Les regards suspicieux, voire hostiles qui reposent sur nous répondent à ma question, mais sans doute ai-je besoin de l’entendre de sa bouche.

— À vivre dans cet enfer sur terre, j’ai dû devenir à leurs yeux une sorte de démon.

— Et pour les gens du Palluet ?

— Les gens du Palluet entretiennent une relation très particulière avec le marécage. Parce qu’ils existent déjà dans son ombre. Ils doivent penser que si j’arrive à y survivre, c’est que j’ai gagné les faveurs… de ce qui vit en dessous…

J’ignore ce qu’il veut dire par cela et je n’ai pas envie de le savoir… Dans quelques jours, je serai partie, en abandonnant derrière moi toutes ces superstitions. Le meilleur moyen de combattre le malaise que me laissent ces légendes est de garder les pieds sur terre.

— De quoi vivez-vous ?

— De pêche, de chasse… D’un peu de vannerie… Je taille aussi le bois à l’occasion.

Je secoue la tête, incrédule :

— Je ne comprends pas. Vous parlez pourtant comme un homme qui a un peu d’éducation.

— Trop d’éducation pour rester au milieu de ces péquenots ?

Ses yeux brillent d’un amusement contenu.

— J’ai mon certificat d’études. J’ai lu des livres. Quand j’ai dû m’enfoncer dans le marais, je travaillais comme commis-livreur pour l’épicier de Sainte-Madeleine… Mais ça doit déjà être une tâche ingrate pour une citadine comme vous !

Une citadine comme vous. Ces mots me frappent de plein fouet… Comme si, pour les habitants de cette contrée, vivre en ville, d’autant plus à Paris, représentait une sorte de tare ! D’un autre côté, nous avons la réputation de prendre de haut le reste du monde. Il est vrai que je me heurte durement à cet univers rustique, à cette campagne laide et saturée d’eau... mais dois-je m’en sentir coupable… ?

— Ne faites pas cette tête-là ! reprend Noual. Je ne vous en veux pas ! Et puis, vous ne me mépriserez jamais autant que les gens du coin.

De nouveau, un sourire frémit sous sa barbe.

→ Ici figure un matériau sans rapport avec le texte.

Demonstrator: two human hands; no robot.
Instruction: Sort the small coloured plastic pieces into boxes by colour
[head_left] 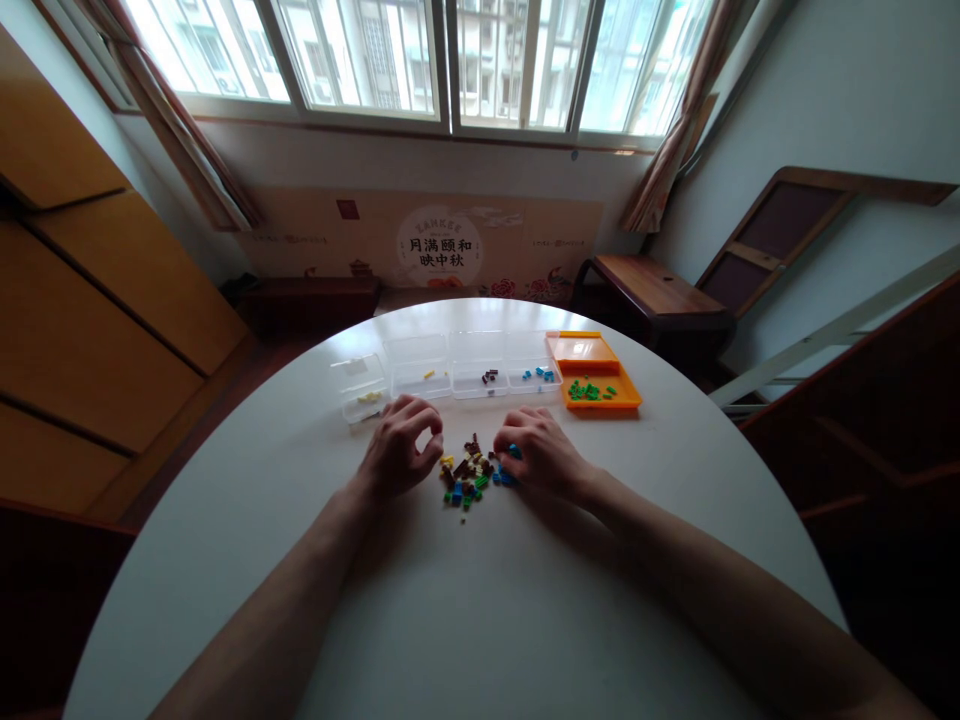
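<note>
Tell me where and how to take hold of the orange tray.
Best grip the orange tray by its right side wall, probably with the right hand coming from the right. The left end sits close beside the transparent box, leaving fingers little room there. It lies flat with loose green bricks inside, so it should stay level.

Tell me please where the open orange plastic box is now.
In the head view, the open orange plastic box lies right of centre on the round white table, beside the clear plastic compartment with small blue pieces.
</note>
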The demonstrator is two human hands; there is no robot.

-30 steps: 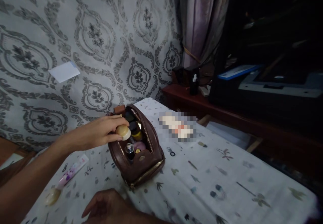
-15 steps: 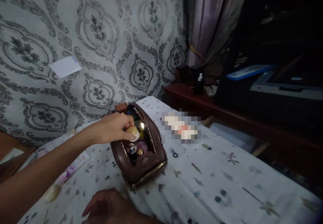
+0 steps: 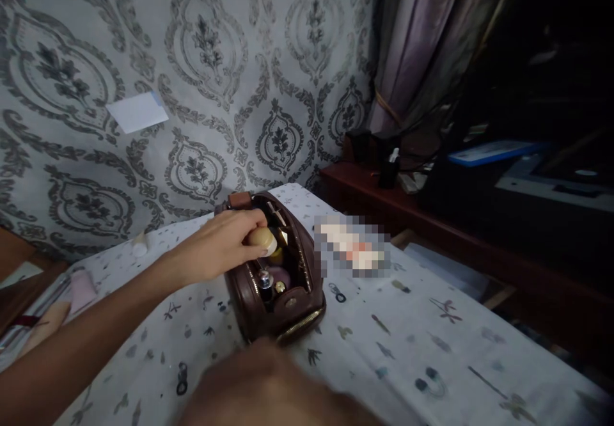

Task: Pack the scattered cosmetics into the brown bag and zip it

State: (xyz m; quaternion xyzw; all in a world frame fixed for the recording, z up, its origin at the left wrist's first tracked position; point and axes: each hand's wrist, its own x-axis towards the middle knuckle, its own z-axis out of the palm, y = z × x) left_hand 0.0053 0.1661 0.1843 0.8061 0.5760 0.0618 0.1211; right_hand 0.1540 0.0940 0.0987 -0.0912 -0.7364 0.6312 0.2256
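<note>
My left hand reaches over the open brown leather bag, its fingers closed on a small round jar, golden with a white part. The jar is at the bag's opening. Inside the bag are a dark bottle with a silver cap, a small gold cap and a purple rounded item; other contents are in shadow. My right hand is a blur near the bag's front end; its fingers cannot be made out, nor whether it holds anything.
A patterned white cloth covers the table. A pixelated item lies right of the bag. At left are a pink tube and a small whitish tube. A dark red shelf and open drawer border the right.
My right hand has risen toward the bag and right. A purple-patterned tube with a yellowish end, beside my left forearm before, no longer shows. My left hand still grips the jar; the view has shifted.
</note>
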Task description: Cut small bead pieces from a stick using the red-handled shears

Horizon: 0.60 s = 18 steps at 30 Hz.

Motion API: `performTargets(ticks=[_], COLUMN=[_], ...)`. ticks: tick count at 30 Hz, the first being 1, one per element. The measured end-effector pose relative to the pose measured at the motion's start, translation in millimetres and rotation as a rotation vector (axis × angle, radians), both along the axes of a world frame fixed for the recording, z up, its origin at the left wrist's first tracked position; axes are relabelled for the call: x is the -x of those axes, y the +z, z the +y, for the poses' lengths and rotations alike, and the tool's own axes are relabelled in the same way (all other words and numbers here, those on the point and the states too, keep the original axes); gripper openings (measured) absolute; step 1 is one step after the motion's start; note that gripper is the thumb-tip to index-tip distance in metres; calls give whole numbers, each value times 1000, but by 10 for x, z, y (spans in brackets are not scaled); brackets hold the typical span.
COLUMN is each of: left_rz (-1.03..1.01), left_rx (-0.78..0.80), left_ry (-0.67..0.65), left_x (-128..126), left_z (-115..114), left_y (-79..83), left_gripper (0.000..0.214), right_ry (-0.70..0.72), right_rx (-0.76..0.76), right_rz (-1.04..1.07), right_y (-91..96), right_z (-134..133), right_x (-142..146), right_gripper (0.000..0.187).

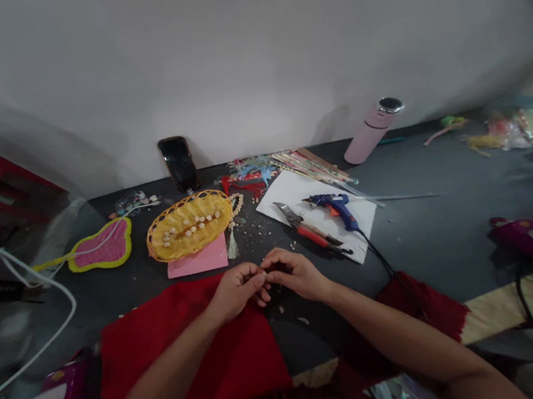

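My left hand [241, 289] and my right hand [298, 274] meet at the front of the dark table, fingertips pinched together. Between them is something small and pale, mostly hidden, whose kind I cannot make out. The left forearm passes over a red cloth [185, 328]. Beyond the hands lies a yellow woven basket [215, 211] with several small pale bead-like pieces [197, 224] in it. It rests partly on a pink pad [201, 262]. A beaded string with a white tassel [232, 246] hangs by its right side.
On a white sheet [289, 191] are red-handled pruning shears [310, 230] and a blue glue gun [341, 207], its cord running toward my right arm. A pink bottle [367, 138] and a phone [179, 163] stand by the wall. A pink and yellow fan [102, 245] lies left.
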<state>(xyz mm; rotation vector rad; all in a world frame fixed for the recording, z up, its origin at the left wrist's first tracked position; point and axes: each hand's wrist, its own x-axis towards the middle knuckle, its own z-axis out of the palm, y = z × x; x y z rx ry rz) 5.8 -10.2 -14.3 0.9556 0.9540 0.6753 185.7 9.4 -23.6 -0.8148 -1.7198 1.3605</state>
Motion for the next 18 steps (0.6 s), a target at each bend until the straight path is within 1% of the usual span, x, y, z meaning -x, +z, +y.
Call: performTargets(ticks=[4, 10, 14, 18], left_rz=[-14, -66, -82, -97], left_rx=[41, 119, 124, 122], left_ry=[-7, -18, 1, 18], left_x=[6, 19, 11, 5], left_z=[7, -6, -2, -2], left_y=[8, 23, 19, 34], left_gripper=[30, 30, 31, 29], right_ry=[32, -4, -30, -57], right_rx=[-112, -204, -248, -243], right_rz=[-58, -115, -123, -119], right_y=[28, 24, 21, 37], right_z=[-3, -7, -7, -4], right_x=[-5, 7, 9, 4], right_gripper=[18, 15, 15, 14])
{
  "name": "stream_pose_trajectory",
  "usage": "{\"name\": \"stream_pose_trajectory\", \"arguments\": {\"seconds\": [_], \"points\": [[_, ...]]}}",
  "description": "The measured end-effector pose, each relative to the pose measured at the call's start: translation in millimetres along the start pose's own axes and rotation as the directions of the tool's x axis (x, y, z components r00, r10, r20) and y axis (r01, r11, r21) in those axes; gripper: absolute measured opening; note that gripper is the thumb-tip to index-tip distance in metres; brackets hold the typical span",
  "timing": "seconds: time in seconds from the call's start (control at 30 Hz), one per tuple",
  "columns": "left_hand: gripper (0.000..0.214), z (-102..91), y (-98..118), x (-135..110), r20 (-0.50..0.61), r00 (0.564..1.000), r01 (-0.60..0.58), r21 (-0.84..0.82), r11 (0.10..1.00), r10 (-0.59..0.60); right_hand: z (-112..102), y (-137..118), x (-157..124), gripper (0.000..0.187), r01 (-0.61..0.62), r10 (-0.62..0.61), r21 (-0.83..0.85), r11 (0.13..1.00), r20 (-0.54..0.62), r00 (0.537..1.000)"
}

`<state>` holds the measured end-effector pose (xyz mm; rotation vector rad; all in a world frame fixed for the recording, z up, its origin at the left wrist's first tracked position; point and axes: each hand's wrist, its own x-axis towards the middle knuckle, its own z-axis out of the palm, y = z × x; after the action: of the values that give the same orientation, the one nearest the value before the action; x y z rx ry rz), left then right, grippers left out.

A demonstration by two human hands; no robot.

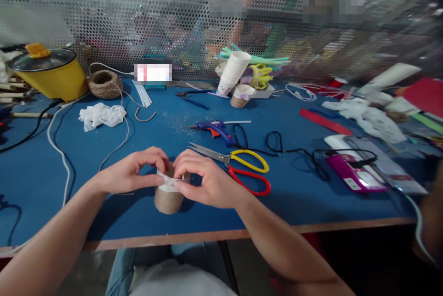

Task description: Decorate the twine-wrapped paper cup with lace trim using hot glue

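Near the front edge of the blue table stands a small brown cup, with a white strip around its upper part. My left hand is closed at the cup's left side, its thumb and fingers pinching the strip at the rim. From the right, my right hand pinches the same strip, thumb in front and fingers over the rim. My fingers partly hide the cup's opening. Just right of my right hand lie open scissors with one yellow and one red handle.
Beyond the scissors lies a blue glue gun, its black cord running right. Behind are stacked paper cups and another brown cup. At left are a twine ball, crumpled white material and a yellow pot. A magenta device lies right.
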<state>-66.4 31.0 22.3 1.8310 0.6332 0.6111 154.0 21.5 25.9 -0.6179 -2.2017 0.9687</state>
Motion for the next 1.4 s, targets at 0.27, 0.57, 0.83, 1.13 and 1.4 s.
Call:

— D’ailleurs… vous venez de sacrifier votre réputation en buvant un verre avec moi.

En dépit des mots rudes qu’il m’a assénés, je ne peux m’empêcher de sourire à mon tour :

— Je n’ai pas de réputation dans cette partie de France. Je ne fais que passer.

— Sans doute. Mais ils vous regardent. Ceux du Palluet. Ceux de Sainte-Madeleine… Chacun de vos gestes, chacun de vos pas leur donnera des raisons de jaser.

Mes mains se crispent autour de la tasse vide.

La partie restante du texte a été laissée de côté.